The architect told about how a standard rectangular volume is gradually acquiring the proprietary “Vanzyuk” outlines using the example of the Block 16 residential complex built in Almera. As a basis, they really took the most economical that can be thought of - reinforced concrete boxes. If you put them on top of each other, you get an ordinary residential block, and in order to give the volume of the features of fluid architecture, its structure needs to be deformed. This is where van Zyuk gets down to business: for example, he changes the length of the cells so that they gradually extend, forming a wavy facade, and then selects a suitable "skin" for this bizarre frame, plastic enough to fit all the resulting "irregularities". But its plasticity does not lie in the material - the most common aluminum is used here - but in the structure of joining the panels. They partially overlap one another, forming something like scales, which from one angle of view looks like the crest of a wave, from another - like the skin of a bristling brontosaurus. Presenting this object, van Zyuk has repeatedly emphasized that the value of the house has not increased much from all these refinements. But to be honest, we should nevertheless note that this residential complex on the coast of the bay does not belong to the category of cheap, since it was originally built for members of the nearby yacht club.

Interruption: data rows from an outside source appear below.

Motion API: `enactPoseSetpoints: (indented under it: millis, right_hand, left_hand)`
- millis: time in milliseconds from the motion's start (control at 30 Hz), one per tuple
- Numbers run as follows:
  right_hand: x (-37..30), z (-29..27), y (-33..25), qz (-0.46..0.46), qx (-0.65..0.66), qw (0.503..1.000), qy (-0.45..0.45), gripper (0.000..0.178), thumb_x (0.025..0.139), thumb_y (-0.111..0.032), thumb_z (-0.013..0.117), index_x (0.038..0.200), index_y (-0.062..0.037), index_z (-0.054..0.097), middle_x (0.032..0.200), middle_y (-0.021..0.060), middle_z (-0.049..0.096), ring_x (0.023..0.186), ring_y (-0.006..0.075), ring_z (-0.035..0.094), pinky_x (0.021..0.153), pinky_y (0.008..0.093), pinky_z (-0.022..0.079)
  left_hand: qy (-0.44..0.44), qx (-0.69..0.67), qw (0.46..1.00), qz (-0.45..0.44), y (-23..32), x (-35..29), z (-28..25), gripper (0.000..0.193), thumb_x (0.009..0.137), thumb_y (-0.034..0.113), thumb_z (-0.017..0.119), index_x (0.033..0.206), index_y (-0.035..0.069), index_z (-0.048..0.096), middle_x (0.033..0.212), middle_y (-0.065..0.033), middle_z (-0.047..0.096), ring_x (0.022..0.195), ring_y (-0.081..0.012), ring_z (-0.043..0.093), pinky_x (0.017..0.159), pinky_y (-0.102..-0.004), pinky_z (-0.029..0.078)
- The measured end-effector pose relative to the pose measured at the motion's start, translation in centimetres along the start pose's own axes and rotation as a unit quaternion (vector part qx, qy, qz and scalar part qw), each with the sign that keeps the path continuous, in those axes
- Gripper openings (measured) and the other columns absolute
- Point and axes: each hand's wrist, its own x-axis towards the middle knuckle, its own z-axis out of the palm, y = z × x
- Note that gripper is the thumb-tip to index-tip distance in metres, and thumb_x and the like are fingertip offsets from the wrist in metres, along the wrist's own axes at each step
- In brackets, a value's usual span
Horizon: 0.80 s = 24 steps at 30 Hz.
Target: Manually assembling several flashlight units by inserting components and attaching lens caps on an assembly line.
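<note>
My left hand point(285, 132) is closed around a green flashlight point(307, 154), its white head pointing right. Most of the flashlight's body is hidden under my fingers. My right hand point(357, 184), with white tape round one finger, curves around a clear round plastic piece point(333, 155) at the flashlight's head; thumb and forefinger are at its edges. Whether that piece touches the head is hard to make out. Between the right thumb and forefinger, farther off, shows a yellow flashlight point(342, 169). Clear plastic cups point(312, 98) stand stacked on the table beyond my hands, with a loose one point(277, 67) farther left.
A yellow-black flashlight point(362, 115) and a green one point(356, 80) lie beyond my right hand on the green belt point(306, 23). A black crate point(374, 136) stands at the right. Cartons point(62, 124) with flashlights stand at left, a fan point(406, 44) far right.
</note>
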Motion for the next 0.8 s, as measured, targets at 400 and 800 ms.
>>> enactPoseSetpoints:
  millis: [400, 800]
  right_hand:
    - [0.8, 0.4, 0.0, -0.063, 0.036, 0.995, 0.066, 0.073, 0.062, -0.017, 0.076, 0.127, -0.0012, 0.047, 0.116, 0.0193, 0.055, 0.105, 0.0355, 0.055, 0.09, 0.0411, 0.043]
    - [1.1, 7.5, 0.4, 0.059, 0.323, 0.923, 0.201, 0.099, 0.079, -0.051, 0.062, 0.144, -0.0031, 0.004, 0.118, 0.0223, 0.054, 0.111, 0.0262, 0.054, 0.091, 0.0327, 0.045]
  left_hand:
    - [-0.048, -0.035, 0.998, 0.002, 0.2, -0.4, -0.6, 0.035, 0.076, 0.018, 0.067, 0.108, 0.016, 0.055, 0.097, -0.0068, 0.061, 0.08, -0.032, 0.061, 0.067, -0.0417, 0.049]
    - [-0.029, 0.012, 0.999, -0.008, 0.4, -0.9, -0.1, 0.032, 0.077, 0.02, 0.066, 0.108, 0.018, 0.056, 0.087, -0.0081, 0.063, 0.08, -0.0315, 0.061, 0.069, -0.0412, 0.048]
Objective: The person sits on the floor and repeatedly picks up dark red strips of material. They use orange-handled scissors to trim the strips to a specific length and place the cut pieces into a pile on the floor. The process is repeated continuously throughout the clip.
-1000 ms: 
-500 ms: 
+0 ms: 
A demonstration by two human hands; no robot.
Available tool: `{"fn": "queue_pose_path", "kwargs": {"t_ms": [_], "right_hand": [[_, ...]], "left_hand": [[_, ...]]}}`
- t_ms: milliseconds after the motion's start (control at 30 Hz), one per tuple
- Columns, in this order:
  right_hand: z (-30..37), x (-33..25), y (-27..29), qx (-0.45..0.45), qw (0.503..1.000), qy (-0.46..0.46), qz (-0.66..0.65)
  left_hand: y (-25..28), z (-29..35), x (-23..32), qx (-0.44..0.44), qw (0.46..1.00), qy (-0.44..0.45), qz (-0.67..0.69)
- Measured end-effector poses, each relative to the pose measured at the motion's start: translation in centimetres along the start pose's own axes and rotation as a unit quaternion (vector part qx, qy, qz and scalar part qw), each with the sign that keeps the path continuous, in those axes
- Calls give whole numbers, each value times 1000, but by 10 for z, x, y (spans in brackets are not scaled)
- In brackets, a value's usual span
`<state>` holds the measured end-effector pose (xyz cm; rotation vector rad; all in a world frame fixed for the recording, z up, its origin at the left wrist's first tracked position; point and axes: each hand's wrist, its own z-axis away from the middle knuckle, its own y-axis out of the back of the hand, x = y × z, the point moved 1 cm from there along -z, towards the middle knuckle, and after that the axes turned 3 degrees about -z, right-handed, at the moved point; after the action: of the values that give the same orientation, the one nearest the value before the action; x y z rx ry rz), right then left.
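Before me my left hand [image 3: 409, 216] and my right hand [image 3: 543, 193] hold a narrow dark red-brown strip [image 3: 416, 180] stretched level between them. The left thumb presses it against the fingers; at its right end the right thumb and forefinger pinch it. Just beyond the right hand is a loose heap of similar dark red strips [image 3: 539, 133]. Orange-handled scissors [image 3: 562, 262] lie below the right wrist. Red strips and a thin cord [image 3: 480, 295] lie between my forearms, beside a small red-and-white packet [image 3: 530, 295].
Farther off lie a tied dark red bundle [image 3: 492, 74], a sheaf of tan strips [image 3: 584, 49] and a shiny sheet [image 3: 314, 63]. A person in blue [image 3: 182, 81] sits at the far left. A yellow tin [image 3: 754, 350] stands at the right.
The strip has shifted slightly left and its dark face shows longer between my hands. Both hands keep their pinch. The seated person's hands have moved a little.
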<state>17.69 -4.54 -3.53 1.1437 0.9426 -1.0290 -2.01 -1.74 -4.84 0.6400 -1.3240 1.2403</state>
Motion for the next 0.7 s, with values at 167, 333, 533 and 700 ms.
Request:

The audience was also fascinated by the story of the long history of design and construction of a small building for the Amsterdam center of architecture Arcam, also created according to the principles of "system design". In general, the very format of such small exhibition and office pavilions perfectly reflects the mentality of little Holland, which treats such (often temporary) buildings with no less attention than large multifunctional centers. The so-called "beauty committee" of Amsterdam, something like the City Planning Council of Moscow, returned this project to van Zyuk for processing three times. The final version of the pavilion is more reminiscent of a sculpture, a melting house with a sagging roof and a corner cut off like a soft butter, in the place of which a huge opening is arranged. The building stands at the water's edge: from the side of the street, it resembles an airplane body, because these facades are faced with corrugated zinc, and a completely transparent wall faces the water surface, revealing the life of all three floors of the pavilion.

Another equally attractive object was designed by van Zyck for the town of Rosendal as part of a project for the reconstruction of its central retail space. The master plan was carried out by the Dutch office Quadrat, and Rene van Zuuk Architekten created a center of attraction for social activities on the square, designing a very original cafe. Since the square during the renovation turned into a pretty pedestrian zone, the architects decided not to spoil its panorama with a massive pavilion, but to treat the cafe as part of this space. In the Quadrat master plan, this cafe was marked with an oval, but van Zyuk cleverly rethought the shape of the egg, "chopping" it and turning the resulting layers into a cascade of terraces, the lowest of which flows smoothly into the paving of the square.

"System Design" by Rene van Zyuk allows to combine such seemingly incompatible concepts as the most non-standard architectural solutions and ease of production. And the secret of this union is actually simple: each project of this Dutch architect is, first of all, a competent, meaningful concept, a system born from the principles of the building itself and the surrounding context. “The time of simple forms, as well as simple devices, is over,” says van Zyuk. And, most likely, he is right that the search for adequate and inexpensive ways to embody complex forms is not a whim, but the duty of a modern architect. Well, van Zyuk himself copes with this duty perfectly.